Data extract START

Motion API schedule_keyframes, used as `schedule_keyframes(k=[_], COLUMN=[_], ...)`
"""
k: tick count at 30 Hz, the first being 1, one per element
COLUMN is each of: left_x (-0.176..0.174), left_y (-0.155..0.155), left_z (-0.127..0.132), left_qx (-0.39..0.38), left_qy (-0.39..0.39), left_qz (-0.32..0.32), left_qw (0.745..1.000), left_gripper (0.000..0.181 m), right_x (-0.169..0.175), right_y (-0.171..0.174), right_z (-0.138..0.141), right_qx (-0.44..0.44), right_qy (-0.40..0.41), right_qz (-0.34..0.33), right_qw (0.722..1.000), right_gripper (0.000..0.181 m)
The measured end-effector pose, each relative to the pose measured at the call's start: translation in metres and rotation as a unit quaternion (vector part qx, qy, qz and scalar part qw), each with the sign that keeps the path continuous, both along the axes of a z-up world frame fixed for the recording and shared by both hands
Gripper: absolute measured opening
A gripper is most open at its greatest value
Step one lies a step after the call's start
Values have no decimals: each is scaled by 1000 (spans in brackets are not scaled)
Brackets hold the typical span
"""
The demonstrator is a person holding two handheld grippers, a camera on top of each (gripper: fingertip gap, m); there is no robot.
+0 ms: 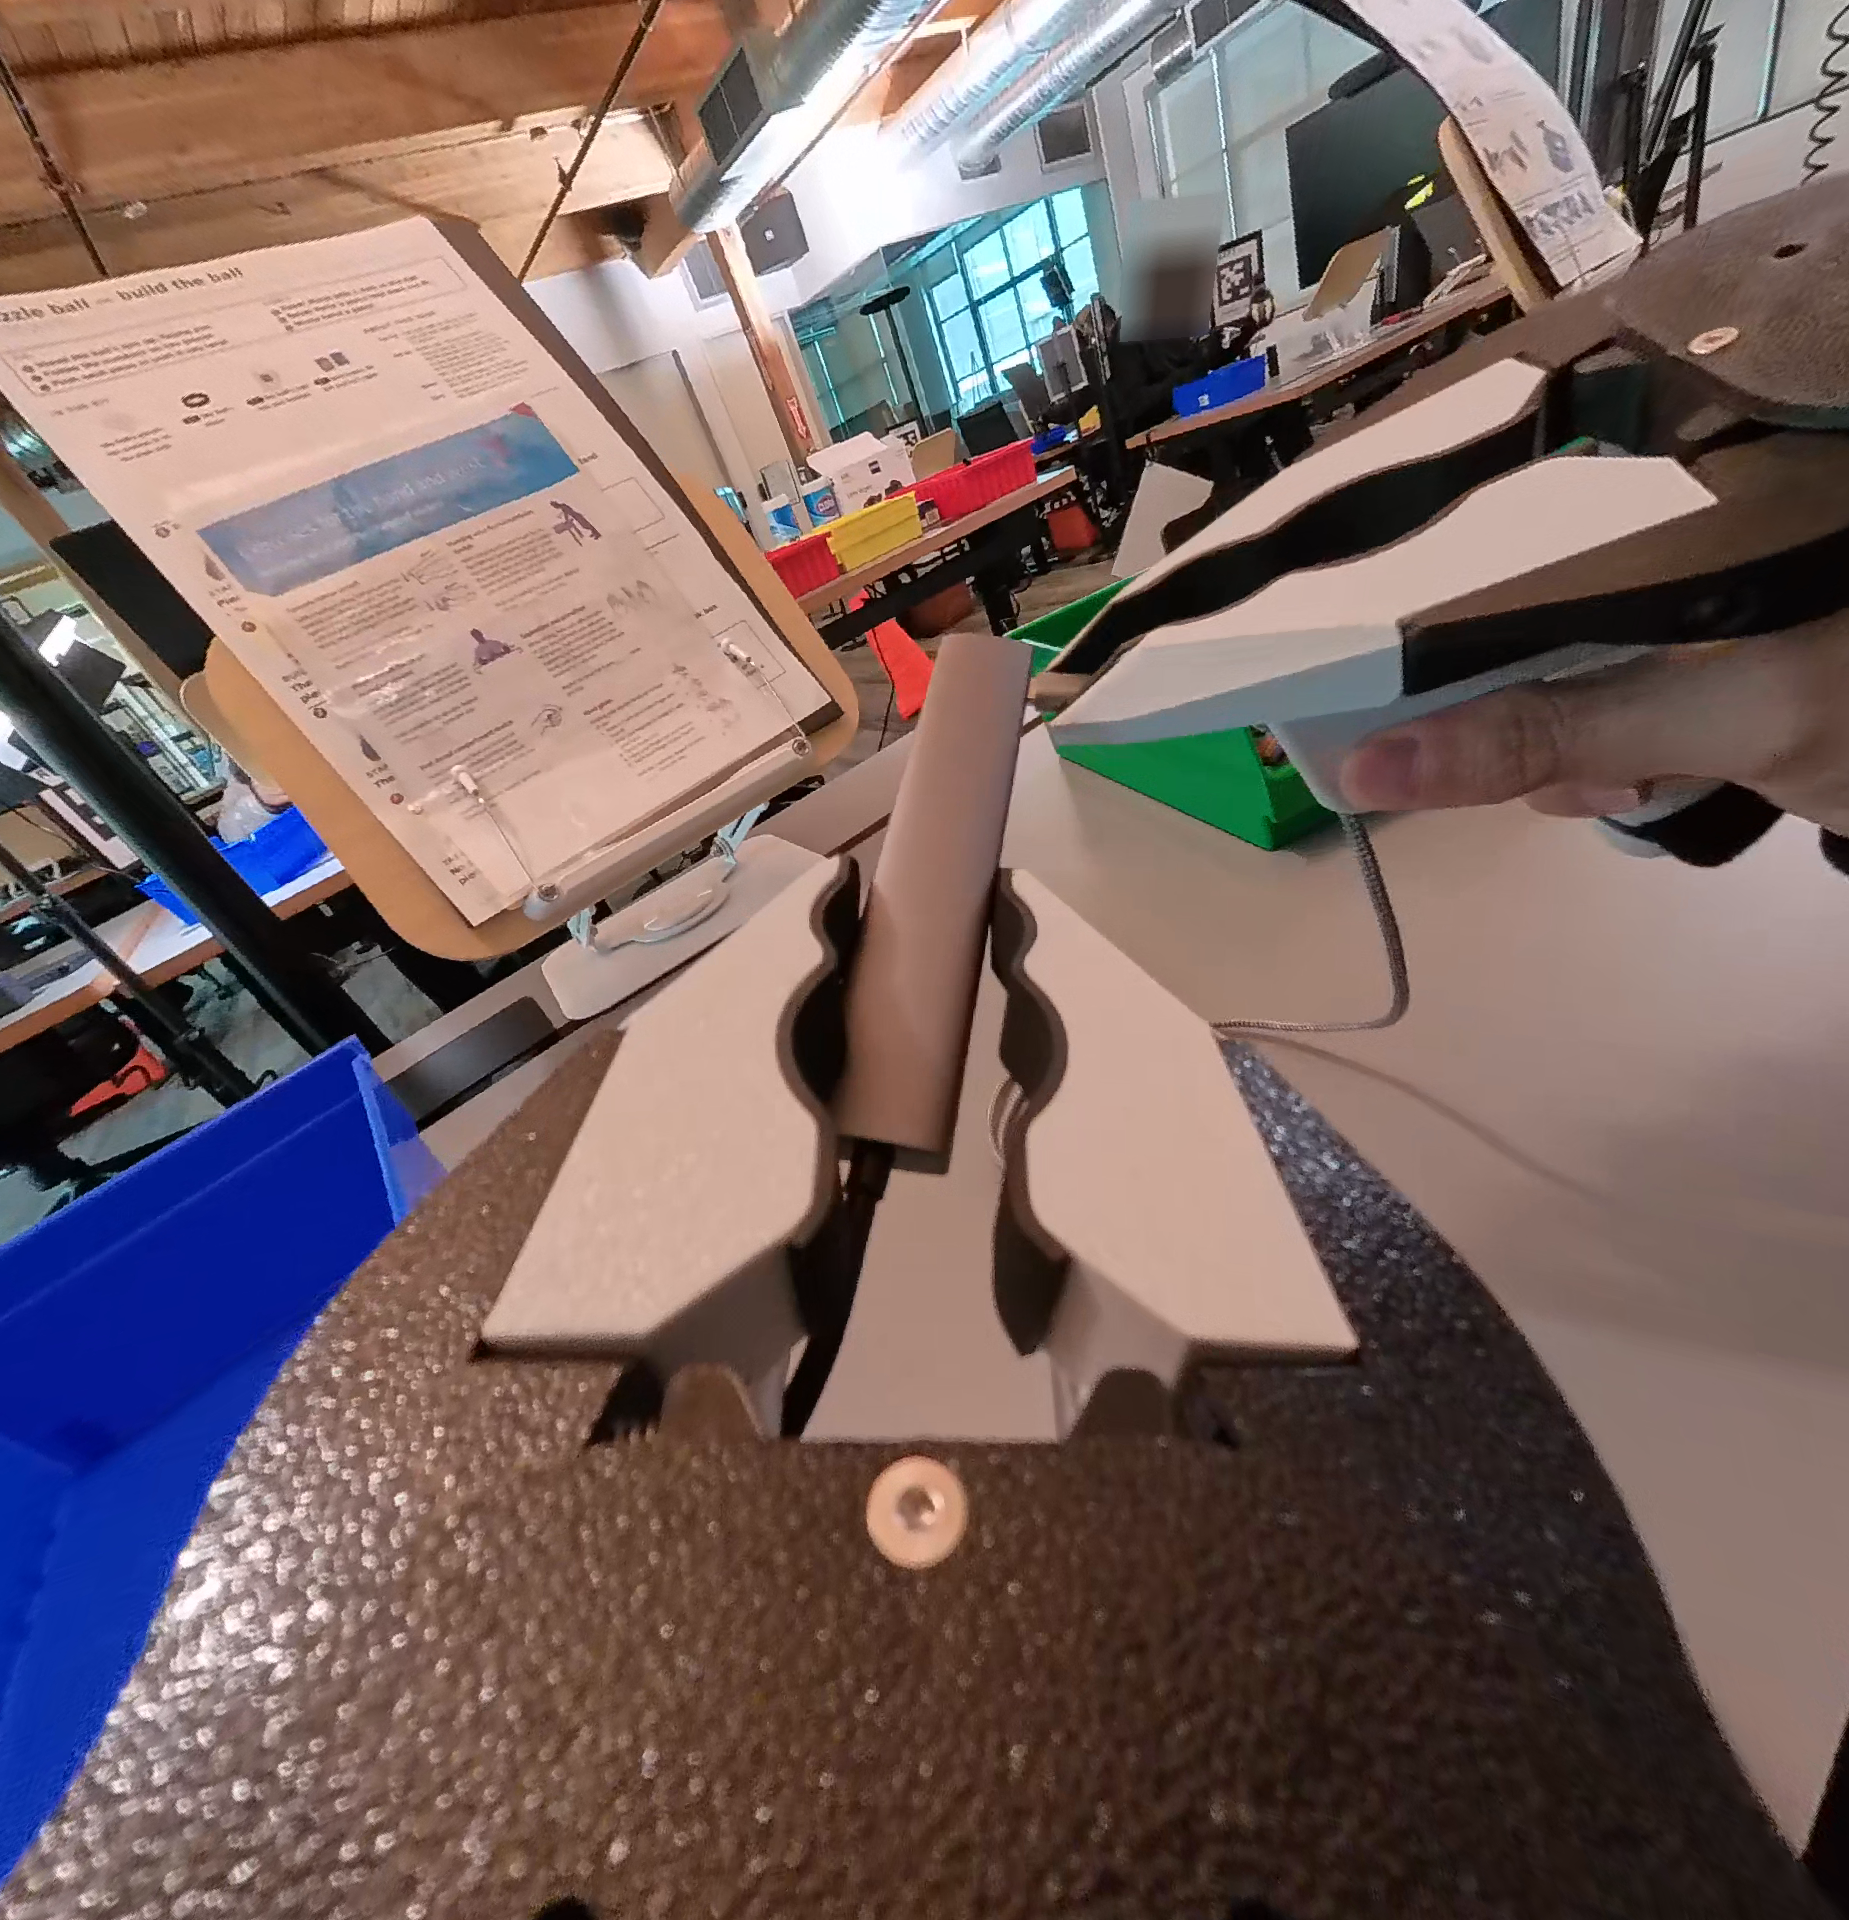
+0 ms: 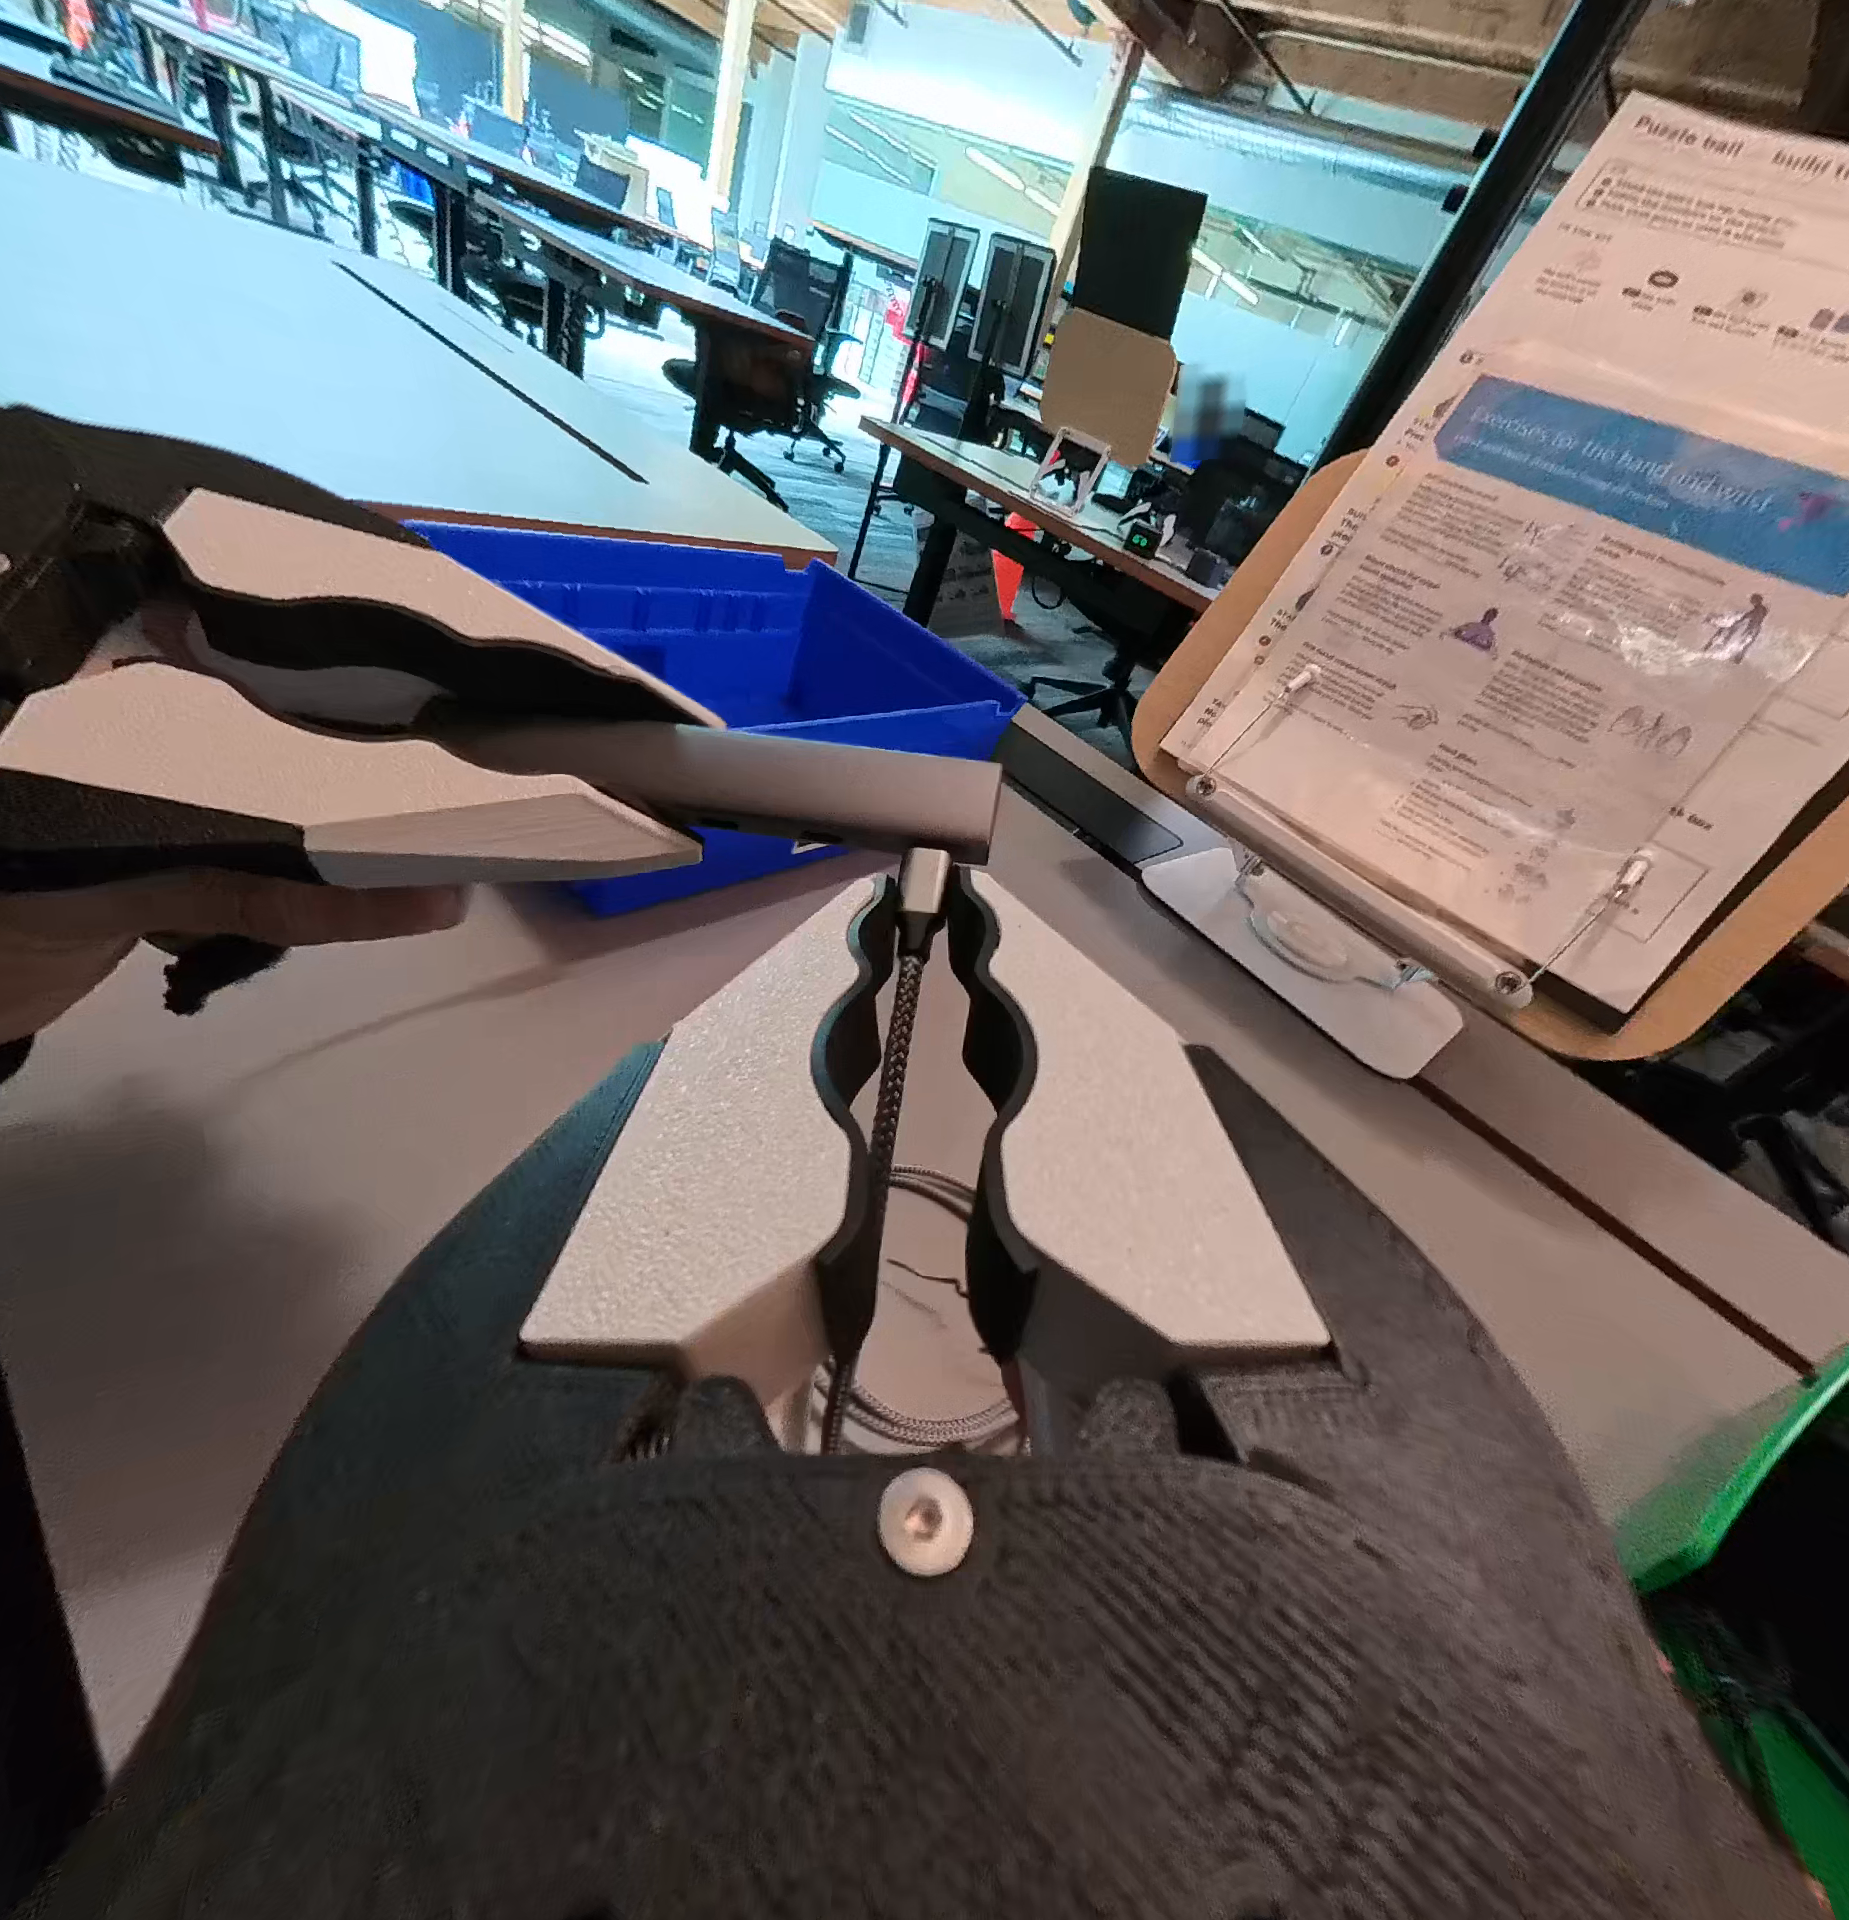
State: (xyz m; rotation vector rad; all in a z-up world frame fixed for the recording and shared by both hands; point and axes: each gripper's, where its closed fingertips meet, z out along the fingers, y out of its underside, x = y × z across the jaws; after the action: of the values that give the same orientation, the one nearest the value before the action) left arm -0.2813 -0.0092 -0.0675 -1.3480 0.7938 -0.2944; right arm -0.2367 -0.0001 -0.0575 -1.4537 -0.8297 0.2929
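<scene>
My left gripper (image 1: pixel 930 873) is shut on a grey metal bar-shaped hub (image 1: pixel 941 894), which sticks out past the fingertips; a black cord (image 1: pixel 847 1236) leaves its near end. My right gripper (image 2: pixel 925 883) is shut on the metal plug (image 2: pixel 925 868) of a grey braided cable (image 2: pixel 889 1091). The plug's tip meets the side of the hub (image 2: pixel 795 790) near its far end; how deep it sits is hidden. In the left wrist view the right gripper (image 1: pixel 1060 691) comes in from the right and the cable (image 1: pixel 1387 935) hangs to the table. The left gripper (image 2: pixel 702 779) enters the right wrist view from the left.
A blue bin (image 1: pixel 120 1351) (image 2: pixel 774 644) stands left of the grey table (image 1: pixel 1522 1143). A green bin (image 1: pixel 1190 769) (image 2: pixel 1730 1475) stands on the right. A wooden document stand with printed sheets (image 1: pixel 432 582) (image 2: pixel 1574 623) stands at the back. A black pole (image 1: pixel 120 779) rises at the left.
</scene>
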Motion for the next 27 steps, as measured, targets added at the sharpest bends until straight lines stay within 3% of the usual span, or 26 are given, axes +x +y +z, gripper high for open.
schedule_keyframes(k=[10, 12, 14, 16, 18, 19, 21, 22, 27], left_x=[5, 4, 3, -2, -47, -78, -109, -118, -100], left_y=[-1, 1, 2, 4, 19, 26, 25, 22, 14], left_z=[-2, -4, -7, -5, 20, 33, 56, 61, 58], left_qx=[19, 15, 14, 27, 85, 75, 44, 44, 36], left_qy=[4, 2, 5, 6, -10, -32, -112, -131, -91], left_qz=[22, 24, 24, 36, 136, 166, 121, 117, 85], left_qw=[1000, 1000, 1000, 999, 987, 983, 985, 984, 992], left_gripper=[22, 22, 22, 22, 21, 22, 21, 21, 21], right_x=[0, -4, -1, -3, -1, 8, 16, 12, 41], right_y=[5, 4, 9, 10, 12, 15, 14, 10, 9], right_z=[-1, -3, -4, -7, -15, -23, -31, -25, 35], right_qx=[-15, -21, -8, -30, -48, -45, -69, -78, 21], right_qy=[66, 68, 64, 78, 64, 34, 55, 78, 62], right_qz=[-3, 5, -12, -8, -20, -43, -29, 5, -23], right_qw=[998, 997, 998, 996, 997, 997, 996, 994, 998], right_gripper=[9, 20, 8, 9, 9, 9, 9, 9, 8])
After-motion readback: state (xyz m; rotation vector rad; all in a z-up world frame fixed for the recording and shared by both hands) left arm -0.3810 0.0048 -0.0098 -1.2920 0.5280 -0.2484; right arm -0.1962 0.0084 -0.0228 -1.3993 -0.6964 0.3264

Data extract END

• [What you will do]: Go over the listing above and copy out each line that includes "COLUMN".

• [Task output]:
Motion API schedule_keyframes, used as `schedule_keyframes(k=[_], COLUMN=[_], ...)`
COLUMN is each of: left_x (-0.176..0.174), left_y (-0.155..0.155), left_z (-0.127..0.132), left_qx (-0.39..0.38), left_qy (-0.39..0.39), left_qz (-0.32..0.32), left_qw (0.745..1.000), left_gripper (0.000..0.181 m), right_x (-0.169..0.175), right_y (-0.171..0.174), right_z (-0.138..0.141), right_qx (-0.44..0.44), right_qy (-0.40..0.41), right_qz (-0.34..0.33), right_qw (0.722..1.000), right_gripper (0.000..0.181 m)

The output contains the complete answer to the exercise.